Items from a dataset
↓↓↓

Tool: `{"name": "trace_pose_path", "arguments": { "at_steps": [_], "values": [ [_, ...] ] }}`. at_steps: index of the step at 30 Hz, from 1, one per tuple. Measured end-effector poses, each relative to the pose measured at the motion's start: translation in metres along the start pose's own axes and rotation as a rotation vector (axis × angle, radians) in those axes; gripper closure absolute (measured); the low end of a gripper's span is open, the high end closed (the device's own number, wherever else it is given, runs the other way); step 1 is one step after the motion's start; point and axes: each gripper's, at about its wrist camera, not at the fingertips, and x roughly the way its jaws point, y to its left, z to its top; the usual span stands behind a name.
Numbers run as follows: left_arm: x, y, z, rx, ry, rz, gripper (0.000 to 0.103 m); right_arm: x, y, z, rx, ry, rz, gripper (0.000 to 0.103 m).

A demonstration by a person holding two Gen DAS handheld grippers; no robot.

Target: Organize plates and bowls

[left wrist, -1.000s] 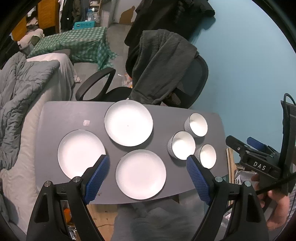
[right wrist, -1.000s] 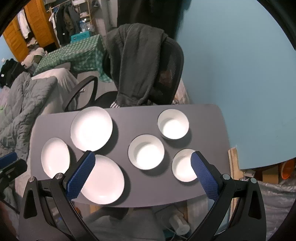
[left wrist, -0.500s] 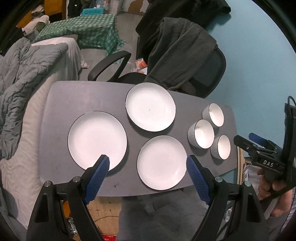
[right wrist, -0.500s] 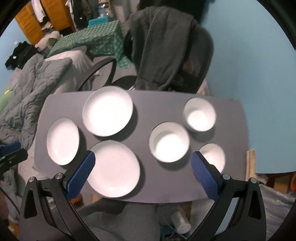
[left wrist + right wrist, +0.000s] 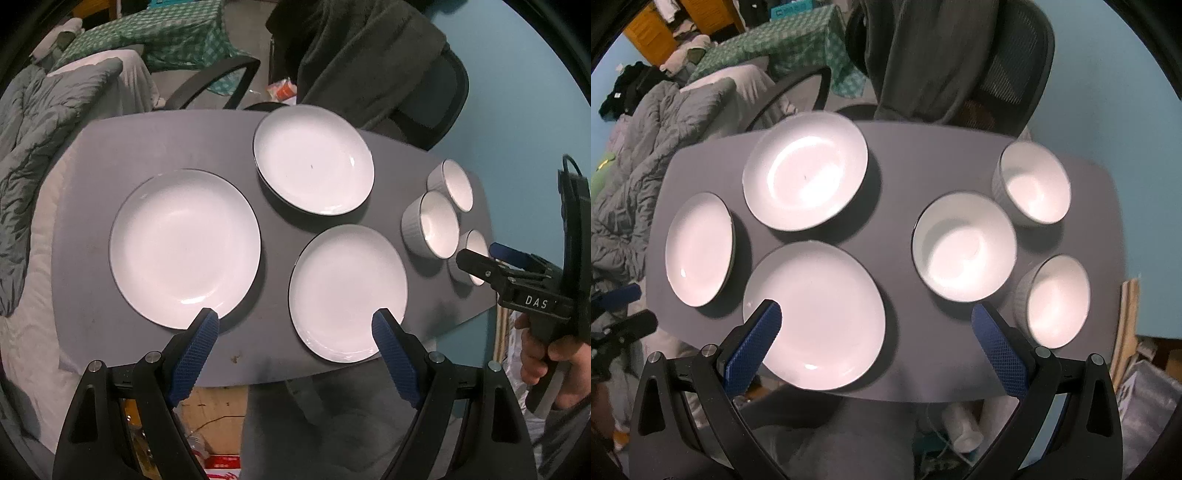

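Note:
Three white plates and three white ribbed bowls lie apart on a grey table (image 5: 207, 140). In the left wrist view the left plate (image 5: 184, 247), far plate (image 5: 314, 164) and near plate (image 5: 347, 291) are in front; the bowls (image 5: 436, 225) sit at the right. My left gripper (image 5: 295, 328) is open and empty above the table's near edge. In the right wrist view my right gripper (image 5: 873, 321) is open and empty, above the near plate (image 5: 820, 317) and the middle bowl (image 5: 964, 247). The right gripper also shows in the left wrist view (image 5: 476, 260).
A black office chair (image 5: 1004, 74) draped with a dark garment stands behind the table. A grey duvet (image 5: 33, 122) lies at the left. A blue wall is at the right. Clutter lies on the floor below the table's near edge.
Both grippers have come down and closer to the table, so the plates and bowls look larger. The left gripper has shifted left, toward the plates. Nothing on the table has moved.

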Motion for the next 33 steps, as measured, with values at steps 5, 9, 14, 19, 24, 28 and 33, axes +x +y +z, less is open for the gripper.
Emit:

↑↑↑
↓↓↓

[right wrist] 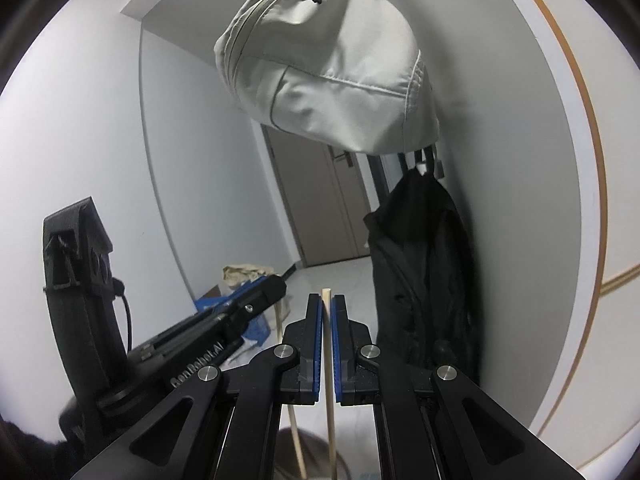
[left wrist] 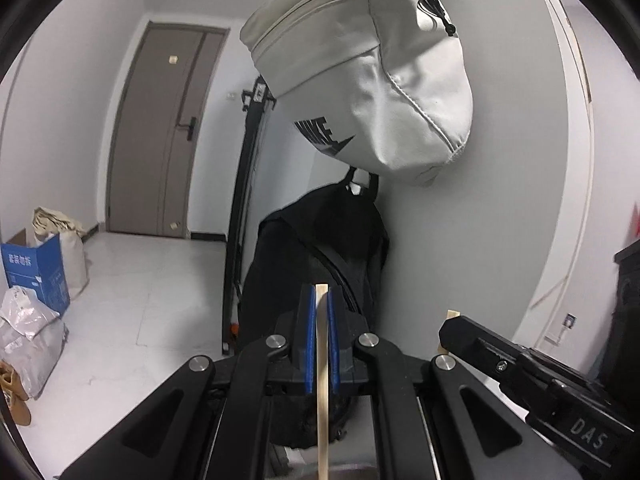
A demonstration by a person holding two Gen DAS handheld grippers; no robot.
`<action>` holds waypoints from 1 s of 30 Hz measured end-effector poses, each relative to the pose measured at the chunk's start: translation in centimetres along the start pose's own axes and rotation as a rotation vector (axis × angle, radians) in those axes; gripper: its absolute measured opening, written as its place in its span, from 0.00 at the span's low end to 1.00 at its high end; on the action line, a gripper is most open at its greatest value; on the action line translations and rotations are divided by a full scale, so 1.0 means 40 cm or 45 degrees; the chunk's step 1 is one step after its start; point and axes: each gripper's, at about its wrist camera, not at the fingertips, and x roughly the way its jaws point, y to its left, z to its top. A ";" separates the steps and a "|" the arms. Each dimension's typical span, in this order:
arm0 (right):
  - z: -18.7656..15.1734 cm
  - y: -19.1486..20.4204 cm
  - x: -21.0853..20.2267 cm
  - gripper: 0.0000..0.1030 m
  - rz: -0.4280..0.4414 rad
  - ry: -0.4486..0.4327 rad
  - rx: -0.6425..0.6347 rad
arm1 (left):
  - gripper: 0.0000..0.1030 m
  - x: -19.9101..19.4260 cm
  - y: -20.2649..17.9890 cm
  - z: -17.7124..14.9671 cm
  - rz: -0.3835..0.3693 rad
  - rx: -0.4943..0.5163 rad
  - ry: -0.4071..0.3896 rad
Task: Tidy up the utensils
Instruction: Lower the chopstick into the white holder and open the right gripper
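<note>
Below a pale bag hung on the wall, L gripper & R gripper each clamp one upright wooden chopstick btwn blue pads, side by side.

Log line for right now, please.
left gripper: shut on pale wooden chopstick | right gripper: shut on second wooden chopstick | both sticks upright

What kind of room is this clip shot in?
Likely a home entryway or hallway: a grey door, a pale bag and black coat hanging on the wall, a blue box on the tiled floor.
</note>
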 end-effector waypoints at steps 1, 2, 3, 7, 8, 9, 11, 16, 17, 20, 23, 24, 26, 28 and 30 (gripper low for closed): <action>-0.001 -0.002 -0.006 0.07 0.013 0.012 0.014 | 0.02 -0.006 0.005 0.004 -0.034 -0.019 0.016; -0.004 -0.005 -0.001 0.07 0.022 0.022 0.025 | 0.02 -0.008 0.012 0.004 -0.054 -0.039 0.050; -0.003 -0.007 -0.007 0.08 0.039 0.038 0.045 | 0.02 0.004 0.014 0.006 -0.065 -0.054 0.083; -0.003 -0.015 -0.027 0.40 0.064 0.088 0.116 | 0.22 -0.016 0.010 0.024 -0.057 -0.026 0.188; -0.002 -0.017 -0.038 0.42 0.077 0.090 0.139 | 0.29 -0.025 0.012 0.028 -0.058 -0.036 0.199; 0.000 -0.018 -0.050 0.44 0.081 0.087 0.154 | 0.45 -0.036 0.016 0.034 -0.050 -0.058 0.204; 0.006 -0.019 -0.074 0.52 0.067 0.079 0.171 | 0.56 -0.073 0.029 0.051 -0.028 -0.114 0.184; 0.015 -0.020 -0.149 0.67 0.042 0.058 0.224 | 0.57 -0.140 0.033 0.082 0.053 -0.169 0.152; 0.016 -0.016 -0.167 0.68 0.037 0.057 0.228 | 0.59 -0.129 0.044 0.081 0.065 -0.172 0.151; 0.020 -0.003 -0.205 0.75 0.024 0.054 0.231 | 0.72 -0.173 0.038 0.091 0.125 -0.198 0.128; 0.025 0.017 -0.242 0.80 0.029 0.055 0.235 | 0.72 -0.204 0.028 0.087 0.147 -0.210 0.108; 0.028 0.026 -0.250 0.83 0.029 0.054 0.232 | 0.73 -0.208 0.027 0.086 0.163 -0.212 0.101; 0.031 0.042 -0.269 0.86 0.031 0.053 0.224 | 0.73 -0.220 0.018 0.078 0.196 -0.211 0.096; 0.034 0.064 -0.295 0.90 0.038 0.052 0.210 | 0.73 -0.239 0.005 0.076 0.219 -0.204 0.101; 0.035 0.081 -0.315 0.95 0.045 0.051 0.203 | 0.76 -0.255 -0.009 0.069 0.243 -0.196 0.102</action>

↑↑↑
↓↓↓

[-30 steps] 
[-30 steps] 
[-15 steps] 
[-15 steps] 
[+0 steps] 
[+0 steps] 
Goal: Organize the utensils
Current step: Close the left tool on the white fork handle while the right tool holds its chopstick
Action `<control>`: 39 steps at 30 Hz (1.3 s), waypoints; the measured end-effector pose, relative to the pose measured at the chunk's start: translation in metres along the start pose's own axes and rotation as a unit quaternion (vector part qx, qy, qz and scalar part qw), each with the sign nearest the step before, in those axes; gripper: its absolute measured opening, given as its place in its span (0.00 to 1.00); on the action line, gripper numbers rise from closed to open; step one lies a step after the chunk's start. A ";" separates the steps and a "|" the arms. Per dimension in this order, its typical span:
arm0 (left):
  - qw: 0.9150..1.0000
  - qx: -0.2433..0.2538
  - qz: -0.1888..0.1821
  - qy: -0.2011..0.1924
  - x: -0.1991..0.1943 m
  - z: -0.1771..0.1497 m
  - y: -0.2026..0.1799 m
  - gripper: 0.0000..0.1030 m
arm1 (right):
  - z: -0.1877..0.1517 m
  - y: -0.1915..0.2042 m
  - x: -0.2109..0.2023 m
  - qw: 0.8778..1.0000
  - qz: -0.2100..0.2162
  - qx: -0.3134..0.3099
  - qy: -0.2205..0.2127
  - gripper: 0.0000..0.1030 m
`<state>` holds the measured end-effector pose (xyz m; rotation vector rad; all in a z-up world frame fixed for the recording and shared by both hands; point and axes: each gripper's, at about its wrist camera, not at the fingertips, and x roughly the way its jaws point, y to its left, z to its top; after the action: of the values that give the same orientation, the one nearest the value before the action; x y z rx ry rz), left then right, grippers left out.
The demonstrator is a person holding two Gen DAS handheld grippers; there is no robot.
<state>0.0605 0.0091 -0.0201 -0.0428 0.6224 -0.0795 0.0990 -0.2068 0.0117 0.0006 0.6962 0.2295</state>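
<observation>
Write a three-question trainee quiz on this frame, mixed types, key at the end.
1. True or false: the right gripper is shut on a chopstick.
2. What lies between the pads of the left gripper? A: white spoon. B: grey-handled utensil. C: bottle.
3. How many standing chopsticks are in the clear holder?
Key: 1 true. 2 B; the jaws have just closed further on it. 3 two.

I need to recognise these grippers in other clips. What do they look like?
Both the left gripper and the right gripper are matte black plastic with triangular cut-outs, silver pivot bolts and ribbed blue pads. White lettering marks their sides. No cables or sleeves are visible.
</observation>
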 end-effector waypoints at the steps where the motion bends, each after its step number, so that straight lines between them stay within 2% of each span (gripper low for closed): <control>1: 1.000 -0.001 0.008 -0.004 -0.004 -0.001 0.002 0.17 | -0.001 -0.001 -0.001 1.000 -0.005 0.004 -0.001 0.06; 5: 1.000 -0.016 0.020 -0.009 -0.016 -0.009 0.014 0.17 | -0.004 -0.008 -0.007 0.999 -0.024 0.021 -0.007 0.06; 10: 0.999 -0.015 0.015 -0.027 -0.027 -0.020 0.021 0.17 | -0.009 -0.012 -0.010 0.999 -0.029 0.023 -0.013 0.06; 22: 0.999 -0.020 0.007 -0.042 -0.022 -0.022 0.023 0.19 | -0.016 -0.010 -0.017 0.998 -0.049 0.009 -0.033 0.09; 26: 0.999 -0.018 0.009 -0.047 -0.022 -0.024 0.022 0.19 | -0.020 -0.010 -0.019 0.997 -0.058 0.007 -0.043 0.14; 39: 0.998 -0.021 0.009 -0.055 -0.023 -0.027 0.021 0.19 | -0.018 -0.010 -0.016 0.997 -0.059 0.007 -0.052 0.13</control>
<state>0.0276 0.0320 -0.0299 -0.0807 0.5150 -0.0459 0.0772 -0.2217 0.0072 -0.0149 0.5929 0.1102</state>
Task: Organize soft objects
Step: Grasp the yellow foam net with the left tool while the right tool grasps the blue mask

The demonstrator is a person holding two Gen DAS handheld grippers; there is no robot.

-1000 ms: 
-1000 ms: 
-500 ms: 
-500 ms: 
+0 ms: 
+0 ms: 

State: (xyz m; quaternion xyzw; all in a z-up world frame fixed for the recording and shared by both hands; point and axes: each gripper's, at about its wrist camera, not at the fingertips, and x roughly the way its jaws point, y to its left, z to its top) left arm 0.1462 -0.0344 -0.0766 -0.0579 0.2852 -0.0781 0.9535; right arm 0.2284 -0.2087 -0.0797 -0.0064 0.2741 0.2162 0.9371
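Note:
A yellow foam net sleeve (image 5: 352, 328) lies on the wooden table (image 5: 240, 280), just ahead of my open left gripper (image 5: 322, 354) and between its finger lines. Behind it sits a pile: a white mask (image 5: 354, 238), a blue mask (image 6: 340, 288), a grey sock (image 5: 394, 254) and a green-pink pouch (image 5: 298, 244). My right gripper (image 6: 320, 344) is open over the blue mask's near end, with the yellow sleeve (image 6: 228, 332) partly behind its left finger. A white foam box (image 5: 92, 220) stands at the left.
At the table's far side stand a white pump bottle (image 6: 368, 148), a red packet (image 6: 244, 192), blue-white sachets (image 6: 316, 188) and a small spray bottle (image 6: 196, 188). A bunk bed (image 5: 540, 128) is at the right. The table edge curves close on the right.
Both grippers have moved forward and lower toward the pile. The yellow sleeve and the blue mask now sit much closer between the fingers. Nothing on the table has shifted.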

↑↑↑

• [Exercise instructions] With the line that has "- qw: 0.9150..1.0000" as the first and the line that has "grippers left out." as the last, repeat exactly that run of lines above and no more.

• [Solution]
  - qw: 0.9150..1.0000
  - qx: -0.2433..0.2538
  - qz: -0.1888..0.1821
  - qy: -0.2011..0.1924
  - x: -0.1991..0.1943 m
  - z: -0.1771..0.1497 m
  - y: -0.2026..0.1799 m
  - gripper: 0.0000..0.1030 m
arm1 (right):
  - z: -0.1877..0.1517 m
  - y: -0.1915..0.2042 m
  - x: -0.2109..0.2023 m
  - qw: 0.8778..1.0000
  - qz: -0.2100..0.2162
  - qx: -0.3134..0.3099
  - qy: -0.2205..0.2127
  - gripper: 0.0000..0.1030 m
`<state>` holds the measured end-effector pose (xyz m; rotation vector rad; all in a z-up world frame fixed for the recording and shared by both hands; point and axes: each gripper's, at about its wrist camera, not at the fingertips, and x roughly the way its jaws point, y to its left, z to its top; after the action: of the values that give the same orientation, the one nearest the value before the action; x y z rx ry rz), left then right, grippers left out.

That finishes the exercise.